(Collected data)
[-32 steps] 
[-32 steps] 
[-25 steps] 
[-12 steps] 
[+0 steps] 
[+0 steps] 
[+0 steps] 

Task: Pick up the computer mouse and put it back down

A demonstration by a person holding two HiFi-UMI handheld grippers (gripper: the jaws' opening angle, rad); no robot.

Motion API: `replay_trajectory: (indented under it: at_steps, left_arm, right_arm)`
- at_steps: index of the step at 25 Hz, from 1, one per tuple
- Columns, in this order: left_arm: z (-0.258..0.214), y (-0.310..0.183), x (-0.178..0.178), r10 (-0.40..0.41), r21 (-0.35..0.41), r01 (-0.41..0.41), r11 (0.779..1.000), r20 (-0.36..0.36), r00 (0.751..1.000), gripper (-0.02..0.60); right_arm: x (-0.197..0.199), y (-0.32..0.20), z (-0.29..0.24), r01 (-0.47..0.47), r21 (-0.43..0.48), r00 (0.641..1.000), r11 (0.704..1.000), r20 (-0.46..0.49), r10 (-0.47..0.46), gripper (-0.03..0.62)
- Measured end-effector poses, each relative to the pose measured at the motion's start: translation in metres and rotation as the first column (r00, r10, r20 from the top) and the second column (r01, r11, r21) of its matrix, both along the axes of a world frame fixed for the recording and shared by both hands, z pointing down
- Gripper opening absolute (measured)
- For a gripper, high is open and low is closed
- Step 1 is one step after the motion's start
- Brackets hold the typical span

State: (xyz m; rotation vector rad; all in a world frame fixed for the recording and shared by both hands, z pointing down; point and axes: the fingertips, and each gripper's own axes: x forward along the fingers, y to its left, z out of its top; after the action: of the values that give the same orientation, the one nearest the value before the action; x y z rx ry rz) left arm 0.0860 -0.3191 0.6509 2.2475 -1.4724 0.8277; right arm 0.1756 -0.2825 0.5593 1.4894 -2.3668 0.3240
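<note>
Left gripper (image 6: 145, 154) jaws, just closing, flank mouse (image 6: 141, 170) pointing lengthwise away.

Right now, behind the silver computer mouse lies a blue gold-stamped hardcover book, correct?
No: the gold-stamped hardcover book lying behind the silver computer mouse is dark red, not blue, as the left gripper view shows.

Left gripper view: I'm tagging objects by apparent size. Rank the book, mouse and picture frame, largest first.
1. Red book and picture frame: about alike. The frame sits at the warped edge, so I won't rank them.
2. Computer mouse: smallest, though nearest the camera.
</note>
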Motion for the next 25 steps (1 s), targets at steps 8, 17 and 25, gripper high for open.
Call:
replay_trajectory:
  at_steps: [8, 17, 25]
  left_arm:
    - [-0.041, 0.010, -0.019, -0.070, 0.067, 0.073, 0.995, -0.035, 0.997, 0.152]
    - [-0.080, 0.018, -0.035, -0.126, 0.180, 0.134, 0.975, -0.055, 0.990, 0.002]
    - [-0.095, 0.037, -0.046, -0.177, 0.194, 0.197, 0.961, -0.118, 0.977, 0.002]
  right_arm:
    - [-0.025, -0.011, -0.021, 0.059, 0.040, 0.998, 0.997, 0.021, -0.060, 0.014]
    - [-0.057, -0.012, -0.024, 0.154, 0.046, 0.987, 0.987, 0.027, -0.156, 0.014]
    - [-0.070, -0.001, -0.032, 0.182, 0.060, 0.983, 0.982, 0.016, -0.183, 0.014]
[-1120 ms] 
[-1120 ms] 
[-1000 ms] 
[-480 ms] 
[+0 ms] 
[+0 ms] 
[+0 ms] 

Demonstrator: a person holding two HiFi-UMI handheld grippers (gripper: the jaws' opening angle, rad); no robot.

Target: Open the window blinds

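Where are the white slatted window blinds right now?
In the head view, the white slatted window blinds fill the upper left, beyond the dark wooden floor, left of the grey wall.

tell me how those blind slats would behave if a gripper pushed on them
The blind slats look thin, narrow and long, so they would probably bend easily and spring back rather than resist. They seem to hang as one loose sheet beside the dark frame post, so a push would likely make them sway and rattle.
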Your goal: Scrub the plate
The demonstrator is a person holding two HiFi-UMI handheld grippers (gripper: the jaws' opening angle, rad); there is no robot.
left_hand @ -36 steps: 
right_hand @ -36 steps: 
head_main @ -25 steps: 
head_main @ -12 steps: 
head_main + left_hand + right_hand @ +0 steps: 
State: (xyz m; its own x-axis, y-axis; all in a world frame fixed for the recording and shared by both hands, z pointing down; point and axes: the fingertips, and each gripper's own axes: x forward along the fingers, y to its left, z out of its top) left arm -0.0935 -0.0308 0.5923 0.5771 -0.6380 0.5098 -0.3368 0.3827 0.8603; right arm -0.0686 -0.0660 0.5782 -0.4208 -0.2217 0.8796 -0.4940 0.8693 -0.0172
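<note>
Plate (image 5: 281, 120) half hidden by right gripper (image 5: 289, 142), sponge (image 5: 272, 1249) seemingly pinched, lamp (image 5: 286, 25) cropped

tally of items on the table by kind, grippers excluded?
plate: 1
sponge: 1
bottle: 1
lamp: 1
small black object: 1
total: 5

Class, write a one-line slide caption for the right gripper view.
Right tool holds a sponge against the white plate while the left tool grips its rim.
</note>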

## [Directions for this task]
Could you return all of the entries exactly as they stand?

## [Exercise response]
[-32 steps] 
[-32 steps] 
[-25 steps] 
[-12 steps] 
[+0 steps] 
[+0 steps] 
[+0 steps] 

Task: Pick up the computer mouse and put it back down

A demonstration by a person holding two HiFi-UMI handheld grippers (gripper: the jaws' opening angle, rad); no robot.

Motion API: `replay_trajectory: (indented under it: at_steps, left_arm, right_arm)`
- at_steps: index of the step at 25 Hz, from 1, one per tuple
- Columns, in this order: left_arm: z (-0.258..0.214), y (-0.310..0.183), x (-0.178..0.178), r10 (-0.40..0.41), r21 (-0.35..0.41), r01 (-0.41..0.41), r11 (0.779..1.000), r20 (-0.36..0.36), r00 (0.751..1.000), gripper (-0.02..0.60); right_arm: x (-0.197..0.199), y (-0.32..0.20), z (-0.29..0.24), r01 (-0.47..0.47), r21 (-0.43..0.48), r00 (0.641..1.000), r11 (0.704..1.000), r20 (-0.46..0.49), r10 (-0.47..0.46), gripper (-0.03..0.62)
- Measured end-effector poses, each relative to the pose measured at the motion's start: translation in metres and rotation as the first column (r00, r10, r20 from the top) and the second column (r01, r11, r21) of its matrix, both along the axes of a world frame fixed for the recording and shared by both hands, z pointing down
- Gripper opening absolute (measured)
- For a gripper, high is open and low is closed
- Step 1 is one step after the motion's start
- Brackets hold the typical span

State: (xyz m; rotation vector rad; all in a world frame fixed for the recording and shared by both hands, z pointing down; point and axes: the fingertips, and each gripper's own axes: x forward along the fingers, y to its left, z out of its top; after the action: of the values that give the same orientation, the one nearest the value before the action; x y z rx ry rz) left arm 0.0860 -0.3191 0.6509 2.2475 -1.4724 0.8277; right arm 0.1756 -0.2825 0.5593 1.4894 -2.3668 0.3240
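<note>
Left gripper (image 6: 145, 154) jaws, just closing, flank mouse (image 6: 141, 170) pointing lengthwise away.

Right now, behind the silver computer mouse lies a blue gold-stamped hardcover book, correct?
No: the gold-stamped hardcover book lying behind the silver computer mouse is dark red, not blue, as the left gripper view shows.

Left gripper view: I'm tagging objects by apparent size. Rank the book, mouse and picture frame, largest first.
1. Red book and picture frame: about alike. The frame sits at the warped edge, so I won't rank them.
2. Computer mouse: smallest, though nearest the camera.
</note>
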Motion for the next 25 steps (1 s), targets at steps 8, 17 and 25, gripper high for open.
Call:
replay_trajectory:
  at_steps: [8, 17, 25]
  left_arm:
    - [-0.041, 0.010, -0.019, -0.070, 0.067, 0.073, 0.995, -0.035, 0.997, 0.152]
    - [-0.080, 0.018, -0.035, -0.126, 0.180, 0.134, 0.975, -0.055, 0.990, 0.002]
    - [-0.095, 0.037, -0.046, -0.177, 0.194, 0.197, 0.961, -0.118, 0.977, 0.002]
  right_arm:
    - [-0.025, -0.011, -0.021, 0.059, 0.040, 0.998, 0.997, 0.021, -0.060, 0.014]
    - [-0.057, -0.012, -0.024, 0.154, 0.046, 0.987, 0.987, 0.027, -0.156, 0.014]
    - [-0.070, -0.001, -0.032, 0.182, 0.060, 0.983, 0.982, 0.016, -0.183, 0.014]
[-1120 ms] 
[-1120 ms] 
[-1000 ms] 
[-480 ms] 
[+0 ms] 
[+0 ms] 
[+0 ms] 

Demonstrator: a person holding two HiFi-UMI handheld grippers (gripper: the jaws' opening angle, rad); no robot.

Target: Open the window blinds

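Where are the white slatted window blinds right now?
In the head view, the white slatted window blinds fill the upper left, beyond the dark wooden floor, left of the grey wall.

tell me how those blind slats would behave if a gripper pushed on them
The blind slats look thin, narrow and long, so they would probably bend easily and spring back rather than resist. They seem to hang as one loose sheet beside the dark frame post, so a push would likely make them sway and rattle.
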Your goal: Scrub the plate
The demonstrator is a person holding two HiFi-UMI handheld grippers (gripper: the jaws' opening angle, rad); there is no robot.
left_hand @ -36 steps: 
right_hand @ -36 steps: 
head_main @ -25 steps: 
head_main @ -12 steps: 
head_main + left_hand + right_hand @ +0 steps: 
State: (xyz m; its own x-axis, y-axis; all in a world frame fixed for the recording and shared by both hands, z pointing down; point and axes: the fingertips, and each gripper's own axes: x forward along the fingers, y to its left, z out of its top) left arm -0.0935 -0.0308 0.5923 0.5771 -0.6380 0.5098 -0.3368 0.3827 0.8603; right arm -0.0686 -0.0660 0.5782 -0.4208 -0.2217 0.8796 -0.4940 0.8693 -0.0172
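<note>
Plate (image 5: 281, 120) half hidden by right gripper (image 5: 289, 142), sponge (image 5: 272, 1249) seemingly pinched, lamp (image 5: 286, 25) cropped

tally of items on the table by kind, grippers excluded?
plate: 1
sponge: 1
bottle: 1
lamp: 1
small black object: 1
total: 5

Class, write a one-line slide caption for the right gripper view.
Right tool holds a sponge against the white plate while the left tool grips its rim.
</note>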

That finishes the exercise, with nothing more to add.